Throughout the 20th and 21st centuries, several significant earthquakes have occurred in Andalusia. The most notable include the 1910 Adra earthquake, the 1911 Los Granadinos earthquake, the 1930 Montilla earthquake, and the 1932 Vícar earthquake. Significant seismic movements were also recorded in the province of Jaén in 1951, affecting Andújar, Bailén, and Linares; in 1964, in Galera and Orce; the 1993-1994 Adra earthquake swarm; and, more recently, the 2011 Lorca earthquake.

== Earthquake ==

The earthquake began at 18:38 and spread panic especially in the area between Sierra Elvira and Granada, alarming almost the entire province. The following day's press cited the towns of Atarfe and Albolote as ruined, and Santa Fe, Maracena and some neighborhoods of the capital badly affected. They asked the government for help. The human losses totaled 7 direct deaths and 5 due to a landslide next to the Beiro in Granada due to the collapse of a cave, located next to the path of the Casería de Montijo. As a consequence of the earthquake and the effects of the rain, a large crack was made in the hillside. On 20 April at 14:00, some 5,000 m^{3} of earth fell. A married couple with 3 children lived in the cave, they all died. In this same place in 1945 another landslide caused 4 deaths. In addition, there is talk of about 40 injured, several hundred homes destroyed, many others uninhabitable, serious breakdowns and material damage amounting to 20 million pesetas at the time. One of the wounded died on 25 April. These damages were increased by the numerous aftershocks that followed for several weeks. The epicenter was located between Albolote and Atarfe, an area that lacks settlements and crops, so the damage was not increased.

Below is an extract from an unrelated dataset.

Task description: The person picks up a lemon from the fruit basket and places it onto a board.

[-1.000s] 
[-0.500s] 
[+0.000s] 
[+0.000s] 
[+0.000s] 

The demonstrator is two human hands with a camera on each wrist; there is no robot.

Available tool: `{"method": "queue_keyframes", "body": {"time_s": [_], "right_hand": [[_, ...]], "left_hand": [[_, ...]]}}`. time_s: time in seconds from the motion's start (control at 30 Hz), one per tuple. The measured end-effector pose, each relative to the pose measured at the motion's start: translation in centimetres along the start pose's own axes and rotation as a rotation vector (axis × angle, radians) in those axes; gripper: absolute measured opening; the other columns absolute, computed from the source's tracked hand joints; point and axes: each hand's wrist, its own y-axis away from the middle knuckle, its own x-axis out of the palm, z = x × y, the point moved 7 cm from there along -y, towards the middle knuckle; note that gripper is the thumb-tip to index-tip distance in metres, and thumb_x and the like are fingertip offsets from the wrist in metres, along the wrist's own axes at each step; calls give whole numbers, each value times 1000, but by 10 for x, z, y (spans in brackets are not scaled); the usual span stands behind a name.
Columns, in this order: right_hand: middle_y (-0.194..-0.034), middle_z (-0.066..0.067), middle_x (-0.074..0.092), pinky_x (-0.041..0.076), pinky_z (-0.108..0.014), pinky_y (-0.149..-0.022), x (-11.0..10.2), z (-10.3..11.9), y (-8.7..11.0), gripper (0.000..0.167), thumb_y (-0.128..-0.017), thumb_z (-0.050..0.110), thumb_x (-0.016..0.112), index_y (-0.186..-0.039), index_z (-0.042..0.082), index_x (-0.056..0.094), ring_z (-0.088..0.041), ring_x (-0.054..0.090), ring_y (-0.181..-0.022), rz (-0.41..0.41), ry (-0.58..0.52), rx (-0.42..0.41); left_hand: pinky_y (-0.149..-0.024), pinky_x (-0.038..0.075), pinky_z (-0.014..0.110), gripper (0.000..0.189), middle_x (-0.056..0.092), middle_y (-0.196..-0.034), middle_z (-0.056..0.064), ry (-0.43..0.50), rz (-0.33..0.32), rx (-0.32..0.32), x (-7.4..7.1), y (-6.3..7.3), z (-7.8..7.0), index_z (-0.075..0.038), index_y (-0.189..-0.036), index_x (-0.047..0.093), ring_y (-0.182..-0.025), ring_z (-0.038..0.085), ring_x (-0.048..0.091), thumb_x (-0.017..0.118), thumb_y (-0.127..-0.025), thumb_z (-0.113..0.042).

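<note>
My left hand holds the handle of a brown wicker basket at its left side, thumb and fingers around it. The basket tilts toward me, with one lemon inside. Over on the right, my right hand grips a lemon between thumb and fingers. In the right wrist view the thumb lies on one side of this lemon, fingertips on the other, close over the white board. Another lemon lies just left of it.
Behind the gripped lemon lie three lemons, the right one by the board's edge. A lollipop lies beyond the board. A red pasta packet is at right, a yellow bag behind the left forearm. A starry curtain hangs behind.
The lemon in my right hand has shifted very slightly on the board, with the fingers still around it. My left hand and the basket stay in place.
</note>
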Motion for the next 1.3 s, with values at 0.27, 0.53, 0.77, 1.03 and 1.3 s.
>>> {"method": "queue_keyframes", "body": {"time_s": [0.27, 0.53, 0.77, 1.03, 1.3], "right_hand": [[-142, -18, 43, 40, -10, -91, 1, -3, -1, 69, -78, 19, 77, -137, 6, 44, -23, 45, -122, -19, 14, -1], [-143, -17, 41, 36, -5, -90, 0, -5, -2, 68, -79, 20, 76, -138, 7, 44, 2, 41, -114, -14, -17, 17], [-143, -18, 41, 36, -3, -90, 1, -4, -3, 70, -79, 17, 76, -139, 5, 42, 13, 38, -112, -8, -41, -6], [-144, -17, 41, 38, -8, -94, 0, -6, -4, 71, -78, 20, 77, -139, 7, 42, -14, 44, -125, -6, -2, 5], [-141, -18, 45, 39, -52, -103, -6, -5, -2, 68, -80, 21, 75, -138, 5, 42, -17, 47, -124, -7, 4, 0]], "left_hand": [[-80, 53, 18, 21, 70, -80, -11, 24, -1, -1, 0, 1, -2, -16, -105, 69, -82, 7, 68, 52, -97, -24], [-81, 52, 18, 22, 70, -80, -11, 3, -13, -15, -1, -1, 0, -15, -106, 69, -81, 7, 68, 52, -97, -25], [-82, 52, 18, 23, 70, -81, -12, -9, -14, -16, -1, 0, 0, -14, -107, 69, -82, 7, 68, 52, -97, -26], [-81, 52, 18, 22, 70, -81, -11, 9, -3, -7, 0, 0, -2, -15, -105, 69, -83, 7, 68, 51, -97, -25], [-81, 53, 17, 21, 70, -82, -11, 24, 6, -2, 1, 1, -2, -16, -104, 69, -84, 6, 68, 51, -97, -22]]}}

Within a radius of 10 km around, it reached grade VII, which covers the capital and some twenty towns in La Vega. It had a shallow focal depth of 6,3 km.

The violent earthquake lasted about four seconds, causing cracks and detachment of plaster at the joints of the walls and windows, falling objects, stopped watches, etc. In Albolote the walls suffered more, cracks in church columns, rockfall in Sierra Elvira, rupture and fall of chimneys, cornices, movement of trees, general underground noise noticed in quite remote towns. Strange phenomena is described by the population as a current of air, fire and stones coming from the Cañada called Tajo Colorado that seemed to come out of the Raja Santa although a Group of Speleologists from Granada denied it in the press. The earthquake that occurred on 4 June 1955, affected Atarfe and caused material damage. Some people say that they saw a glow of a reddish-yellowish globe in the early hours of the morning.

The most important aftershocks were recorded between 19 April and 8 May. In some days several more or less strong shocks occurred, registering 116 important aftershocks.